EXERCISE OBJECTIVE >> Return, from the data below, each line that contains the word "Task".

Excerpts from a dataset
○ ○ ○ ○
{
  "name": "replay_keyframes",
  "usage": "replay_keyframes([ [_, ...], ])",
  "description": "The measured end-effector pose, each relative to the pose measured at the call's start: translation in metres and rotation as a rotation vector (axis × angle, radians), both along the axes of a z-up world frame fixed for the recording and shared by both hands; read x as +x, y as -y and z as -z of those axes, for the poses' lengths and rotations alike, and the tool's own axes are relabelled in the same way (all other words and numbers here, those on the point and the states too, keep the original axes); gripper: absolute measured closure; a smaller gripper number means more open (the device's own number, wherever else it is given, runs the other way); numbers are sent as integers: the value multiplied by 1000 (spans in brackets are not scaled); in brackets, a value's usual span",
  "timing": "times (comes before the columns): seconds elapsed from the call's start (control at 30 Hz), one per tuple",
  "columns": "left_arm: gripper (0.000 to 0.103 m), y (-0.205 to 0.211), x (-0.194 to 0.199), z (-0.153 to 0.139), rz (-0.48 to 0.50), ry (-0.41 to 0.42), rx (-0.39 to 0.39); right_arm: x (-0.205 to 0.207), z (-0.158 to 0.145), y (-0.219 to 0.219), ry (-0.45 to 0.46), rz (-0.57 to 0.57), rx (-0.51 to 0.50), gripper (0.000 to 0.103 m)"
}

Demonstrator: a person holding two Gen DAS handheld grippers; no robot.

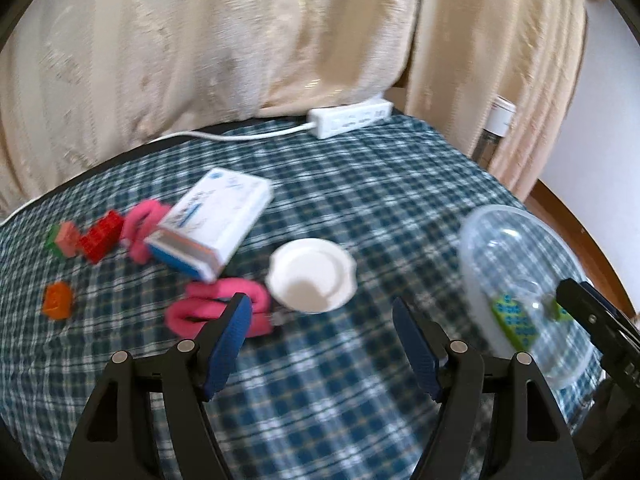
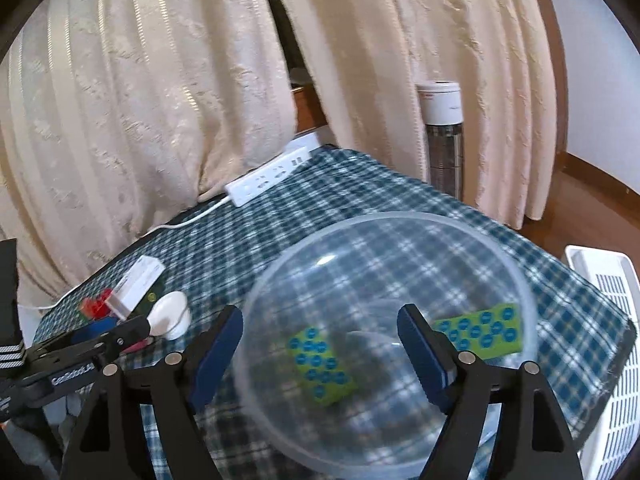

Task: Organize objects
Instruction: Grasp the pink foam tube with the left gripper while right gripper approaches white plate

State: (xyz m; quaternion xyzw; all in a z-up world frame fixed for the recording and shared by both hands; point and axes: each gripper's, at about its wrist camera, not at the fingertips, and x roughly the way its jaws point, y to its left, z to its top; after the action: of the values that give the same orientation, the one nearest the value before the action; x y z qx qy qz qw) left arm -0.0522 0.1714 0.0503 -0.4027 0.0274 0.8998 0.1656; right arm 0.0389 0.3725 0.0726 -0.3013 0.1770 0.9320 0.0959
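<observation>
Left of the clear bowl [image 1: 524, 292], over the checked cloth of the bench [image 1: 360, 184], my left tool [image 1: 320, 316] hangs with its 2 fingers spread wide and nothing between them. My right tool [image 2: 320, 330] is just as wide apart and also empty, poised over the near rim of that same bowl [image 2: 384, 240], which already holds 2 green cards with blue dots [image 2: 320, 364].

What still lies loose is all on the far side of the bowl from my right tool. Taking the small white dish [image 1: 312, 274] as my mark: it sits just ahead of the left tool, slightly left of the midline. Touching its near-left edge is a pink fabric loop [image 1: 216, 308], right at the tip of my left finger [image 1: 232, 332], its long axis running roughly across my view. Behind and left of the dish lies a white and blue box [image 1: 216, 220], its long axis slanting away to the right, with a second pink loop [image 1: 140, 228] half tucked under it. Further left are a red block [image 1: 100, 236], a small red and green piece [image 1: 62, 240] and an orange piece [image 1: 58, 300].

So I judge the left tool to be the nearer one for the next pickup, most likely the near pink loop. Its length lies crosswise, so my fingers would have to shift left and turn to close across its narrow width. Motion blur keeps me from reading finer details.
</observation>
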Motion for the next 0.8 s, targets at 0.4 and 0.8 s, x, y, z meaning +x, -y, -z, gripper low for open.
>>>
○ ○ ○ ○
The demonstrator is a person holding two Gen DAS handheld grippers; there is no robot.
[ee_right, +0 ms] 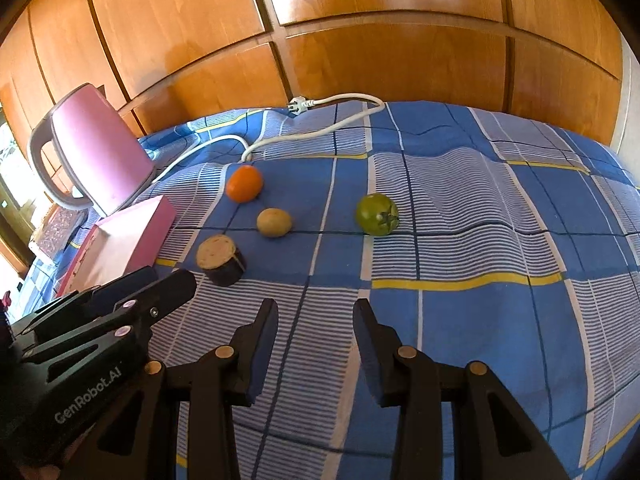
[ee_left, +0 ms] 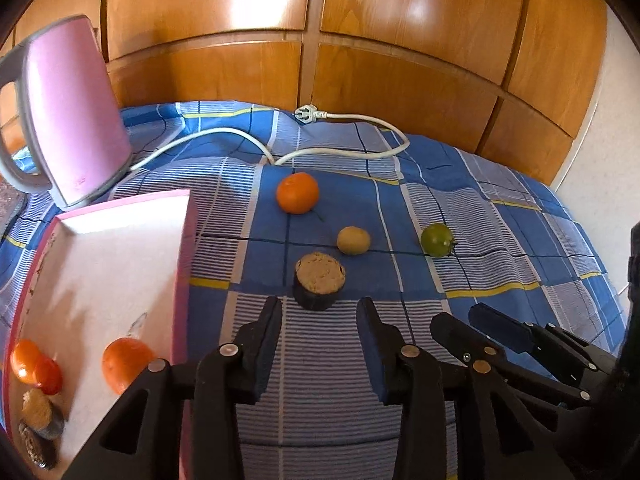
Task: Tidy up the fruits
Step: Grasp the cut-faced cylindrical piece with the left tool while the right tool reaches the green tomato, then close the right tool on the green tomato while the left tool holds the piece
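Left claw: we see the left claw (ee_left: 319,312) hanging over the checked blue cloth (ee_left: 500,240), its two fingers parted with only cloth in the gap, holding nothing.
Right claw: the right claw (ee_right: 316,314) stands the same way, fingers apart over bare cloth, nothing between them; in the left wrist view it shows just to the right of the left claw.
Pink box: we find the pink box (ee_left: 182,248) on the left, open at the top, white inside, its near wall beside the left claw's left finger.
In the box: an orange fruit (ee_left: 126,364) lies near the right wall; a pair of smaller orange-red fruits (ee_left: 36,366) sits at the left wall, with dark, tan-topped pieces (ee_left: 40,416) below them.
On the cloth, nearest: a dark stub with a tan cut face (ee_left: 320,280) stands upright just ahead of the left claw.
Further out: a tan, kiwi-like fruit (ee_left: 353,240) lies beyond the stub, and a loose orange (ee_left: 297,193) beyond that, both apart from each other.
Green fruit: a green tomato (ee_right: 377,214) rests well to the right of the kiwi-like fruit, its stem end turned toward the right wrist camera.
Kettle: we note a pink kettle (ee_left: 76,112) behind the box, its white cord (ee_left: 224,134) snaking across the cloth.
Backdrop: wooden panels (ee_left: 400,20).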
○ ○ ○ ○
SOLUTION FOR THIS PROBLEM >>
Task: Organize objects
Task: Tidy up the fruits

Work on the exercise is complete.